Prompt 1: Security Audit
I've configured production Kafka with:
- Separate controller (3 nodes) and broker (3 nodes) pools
- TLS on port 9093
- SCRAM-SHA-512 authentication
- KafkaUser with topic-prefix ACLs
Review my security configuration:
1. What attack vectors am I still exposed to?
2. How would you improve the ACL configuration for least privilege?
3. What monitoring should I add to detect unauthorized access attempts?
Start by asking about my specific security requirements (compliance,
multi-tenancy, external access) so you can give targeted recommendations.
What you're learning: Security configuration involves tradeoffs between usability and protection. AI can help you understand your threat model and prioritize hardening efforts.
Prompt 2: Capacity Planning
I'm planning a production Kafka cluster for an event-driven Task API with:
- Expected load: 5,000 events/second at peak
- Average event size: 2KB
- Retention: 30 days
- Must survive 1 broker failure without data loss
Help me size the cluster:
1. How many brokers do I need?
2. What storage per broker?
3. What memory and CPU?
Walk me through your calculations so I can adjust them as our
requirements change.
What you're learning: Capacity planning requires understanding the relationship between throughput, retention, replication, and resources. AI can teach you the formulas while applying them to your specific scenario.
Prompt 3: Troubleshooting Production Issues
My production Kafka cluster is experiencing issues:
- Producers getting NotEnoughReplicasException intermittently
- Consumer lag increasing on some partitions
- One broker showing higher disk usage than others
Here's my configuration:
- 3 brokers, replication factor 3, min.insync.replicas 2
- Storage: 100Gi per broker, 60% used on broker-2
Help me diagnose:
1. What's likely causing each symptom?
2. What commands should I run to investigate?

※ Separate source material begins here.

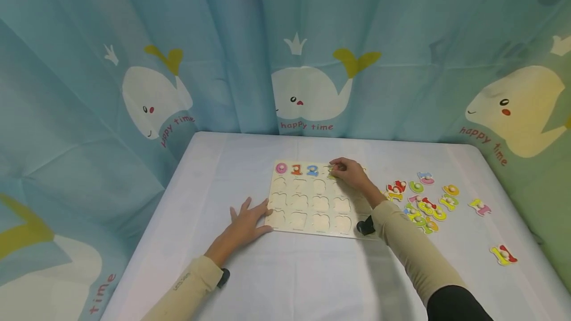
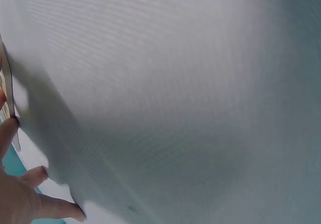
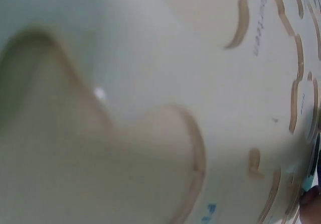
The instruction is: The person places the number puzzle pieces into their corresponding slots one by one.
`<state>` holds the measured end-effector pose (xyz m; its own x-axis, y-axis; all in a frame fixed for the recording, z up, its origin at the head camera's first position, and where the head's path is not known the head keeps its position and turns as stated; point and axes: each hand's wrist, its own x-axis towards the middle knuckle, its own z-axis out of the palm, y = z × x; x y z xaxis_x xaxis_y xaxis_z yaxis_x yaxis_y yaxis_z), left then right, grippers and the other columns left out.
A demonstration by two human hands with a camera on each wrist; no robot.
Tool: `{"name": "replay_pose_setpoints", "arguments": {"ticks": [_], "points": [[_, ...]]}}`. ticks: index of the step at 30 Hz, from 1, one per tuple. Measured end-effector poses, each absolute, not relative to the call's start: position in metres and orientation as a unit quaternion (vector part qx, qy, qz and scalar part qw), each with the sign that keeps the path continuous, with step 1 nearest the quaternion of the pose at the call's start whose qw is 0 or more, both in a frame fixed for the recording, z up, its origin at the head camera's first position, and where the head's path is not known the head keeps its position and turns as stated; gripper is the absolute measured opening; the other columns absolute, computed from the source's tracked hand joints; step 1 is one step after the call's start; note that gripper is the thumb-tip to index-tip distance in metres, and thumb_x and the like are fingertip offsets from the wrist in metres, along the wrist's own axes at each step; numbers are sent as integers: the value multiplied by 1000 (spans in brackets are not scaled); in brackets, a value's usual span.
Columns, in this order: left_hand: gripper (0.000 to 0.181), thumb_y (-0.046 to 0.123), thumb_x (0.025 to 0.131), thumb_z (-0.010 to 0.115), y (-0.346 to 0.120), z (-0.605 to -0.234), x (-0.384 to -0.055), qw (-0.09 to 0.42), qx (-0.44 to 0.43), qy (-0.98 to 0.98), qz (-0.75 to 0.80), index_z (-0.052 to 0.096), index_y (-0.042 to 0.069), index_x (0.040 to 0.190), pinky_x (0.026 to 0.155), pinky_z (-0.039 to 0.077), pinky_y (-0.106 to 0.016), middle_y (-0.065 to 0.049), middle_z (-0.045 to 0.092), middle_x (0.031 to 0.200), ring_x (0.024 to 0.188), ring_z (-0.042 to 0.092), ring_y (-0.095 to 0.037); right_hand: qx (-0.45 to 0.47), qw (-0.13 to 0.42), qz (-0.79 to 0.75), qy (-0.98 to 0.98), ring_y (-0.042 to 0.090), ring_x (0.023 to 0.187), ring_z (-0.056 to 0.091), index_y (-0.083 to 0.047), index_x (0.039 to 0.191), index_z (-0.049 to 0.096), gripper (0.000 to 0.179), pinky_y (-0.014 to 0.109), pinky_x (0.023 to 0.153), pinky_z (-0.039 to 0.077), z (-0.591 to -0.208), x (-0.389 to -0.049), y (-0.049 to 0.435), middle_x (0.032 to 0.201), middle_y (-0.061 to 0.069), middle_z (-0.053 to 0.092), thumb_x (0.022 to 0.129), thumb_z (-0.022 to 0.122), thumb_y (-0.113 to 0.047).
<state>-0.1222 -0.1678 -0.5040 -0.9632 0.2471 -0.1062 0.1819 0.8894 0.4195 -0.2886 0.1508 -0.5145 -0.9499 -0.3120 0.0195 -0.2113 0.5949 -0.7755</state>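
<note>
A wooden number puzzle board (image 1: 309, 187) lies on the table. A pink 0 (image 1: 281, 168), a red-orange 1 (image 1: 296, 169) and a blue 2 (image 1: 312, 170) sit in its top row. Beside the 2, my right hand (image 1: 351, 173) pinches a yellow number piece (image 1: 332, 175) at the top row; the fingers partly hide it. My left hand (image 1: 244, 226) rests with fingers spread, some touching the board's left edge. The left wrist view shows that hand (image 2: 17, 199) at lower left. Close-up recesses fill the board (image 3: 230, 83) in the right wrist view, with a bit of hand (image 3: 312, 206) at its edge.
Several knobbed number pieces (image 1: 427, 206) lie in a loose pile right of the board. Apart from these are a pink-and-yellow piece (image 1: 480, 207) and a red-and-yellow piece (image 1: 503, 255). A whale-print curtain (image 1: 241, 63) hangs behind the white table (image 1: 276, 276).
</note>
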Motion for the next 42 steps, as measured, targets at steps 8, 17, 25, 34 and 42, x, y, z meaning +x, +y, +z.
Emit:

3. What's the priority order for fixing these issues?
What you're learning: Production debugging requires correlating symptoms with root causes. AI can help you develop a systematic troubleshooting methodology for distributed systems.
Safety note: Always test configuration changes in a staging environment before production. Incorrect authentication or replication settings can cause client failures or data loss. Keep your development cluster configuration separate so you can iterate quickly without risking production.